Data section:

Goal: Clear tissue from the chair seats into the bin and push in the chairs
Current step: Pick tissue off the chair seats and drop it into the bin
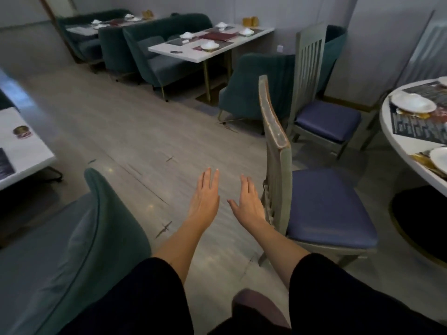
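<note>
The left hand (205, 197) and right hand (249, 201) are hovering empty with fingers (245, 183) straight, and the near chair (331, 206), just right of those fingers, is showing no tissue, so pushing-in is probably starting, calling for gripping its backrest (274, 131) and sliding toward the round table (401, 153).

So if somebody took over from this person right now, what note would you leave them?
Left hand: open, empty, held out over the floor.
Right hand: open, empty, close beside the near chair's back; contact cannot be told.
Things: the near chair and far chair both stand pulled out from the round table. No tissue shows on either blue seat. No bin is in view.
Done: both seats look clear.
Left: push both chairs in, probably the near one first.
</note>
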`<state>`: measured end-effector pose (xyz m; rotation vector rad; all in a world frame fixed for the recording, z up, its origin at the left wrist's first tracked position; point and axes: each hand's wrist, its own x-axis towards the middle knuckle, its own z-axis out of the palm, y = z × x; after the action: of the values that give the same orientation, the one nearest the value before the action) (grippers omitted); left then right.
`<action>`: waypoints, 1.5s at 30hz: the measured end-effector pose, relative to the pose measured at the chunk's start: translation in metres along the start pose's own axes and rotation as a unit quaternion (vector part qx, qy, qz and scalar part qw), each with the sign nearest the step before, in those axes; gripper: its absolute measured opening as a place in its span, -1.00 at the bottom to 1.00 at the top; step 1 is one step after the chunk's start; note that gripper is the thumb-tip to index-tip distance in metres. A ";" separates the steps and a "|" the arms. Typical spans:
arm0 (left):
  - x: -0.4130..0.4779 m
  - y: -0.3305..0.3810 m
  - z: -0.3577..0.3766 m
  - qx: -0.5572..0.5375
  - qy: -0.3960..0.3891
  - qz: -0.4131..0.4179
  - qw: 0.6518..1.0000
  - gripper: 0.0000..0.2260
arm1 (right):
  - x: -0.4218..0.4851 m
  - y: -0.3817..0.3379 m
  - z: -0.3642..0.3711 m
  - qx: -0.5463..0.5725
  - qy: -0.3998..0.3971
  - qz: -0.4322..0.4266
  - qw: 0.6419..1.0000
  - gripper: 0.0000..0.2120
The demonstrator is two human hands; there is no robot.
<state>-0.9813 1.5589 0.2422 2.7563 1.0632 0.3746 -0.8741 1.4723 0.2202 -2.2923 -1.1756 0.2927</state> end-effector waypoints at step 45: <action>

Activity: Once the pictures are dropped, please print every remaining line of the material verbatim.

Reply to the task:
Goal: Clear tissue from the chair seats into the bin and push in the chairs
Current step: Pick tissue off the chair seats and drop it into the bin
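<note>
The left hand (205, 197) and right hand (249, 201) are hovering empty with fingers (245, 183) straight, and the near chair (331, 206), just right of those fingers, is showing no tissue, so pushing-in is probably starting, calling for gripping its backrest (274, 131) and sliding toward the round table (401, 153).

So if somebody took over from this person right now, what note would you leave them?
Left hand: open, empty, held out over the floor.
Right hand: open, empty, close beside the near chair's back; contact cannot be told.
Things: the near chair and far chair both stand pulled out from the round table. No tissue shows on either blue seat. No bin is in view.
Done: both seats look clear.
Left: push both chairs in, probably the near one first.
</note>
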`<state>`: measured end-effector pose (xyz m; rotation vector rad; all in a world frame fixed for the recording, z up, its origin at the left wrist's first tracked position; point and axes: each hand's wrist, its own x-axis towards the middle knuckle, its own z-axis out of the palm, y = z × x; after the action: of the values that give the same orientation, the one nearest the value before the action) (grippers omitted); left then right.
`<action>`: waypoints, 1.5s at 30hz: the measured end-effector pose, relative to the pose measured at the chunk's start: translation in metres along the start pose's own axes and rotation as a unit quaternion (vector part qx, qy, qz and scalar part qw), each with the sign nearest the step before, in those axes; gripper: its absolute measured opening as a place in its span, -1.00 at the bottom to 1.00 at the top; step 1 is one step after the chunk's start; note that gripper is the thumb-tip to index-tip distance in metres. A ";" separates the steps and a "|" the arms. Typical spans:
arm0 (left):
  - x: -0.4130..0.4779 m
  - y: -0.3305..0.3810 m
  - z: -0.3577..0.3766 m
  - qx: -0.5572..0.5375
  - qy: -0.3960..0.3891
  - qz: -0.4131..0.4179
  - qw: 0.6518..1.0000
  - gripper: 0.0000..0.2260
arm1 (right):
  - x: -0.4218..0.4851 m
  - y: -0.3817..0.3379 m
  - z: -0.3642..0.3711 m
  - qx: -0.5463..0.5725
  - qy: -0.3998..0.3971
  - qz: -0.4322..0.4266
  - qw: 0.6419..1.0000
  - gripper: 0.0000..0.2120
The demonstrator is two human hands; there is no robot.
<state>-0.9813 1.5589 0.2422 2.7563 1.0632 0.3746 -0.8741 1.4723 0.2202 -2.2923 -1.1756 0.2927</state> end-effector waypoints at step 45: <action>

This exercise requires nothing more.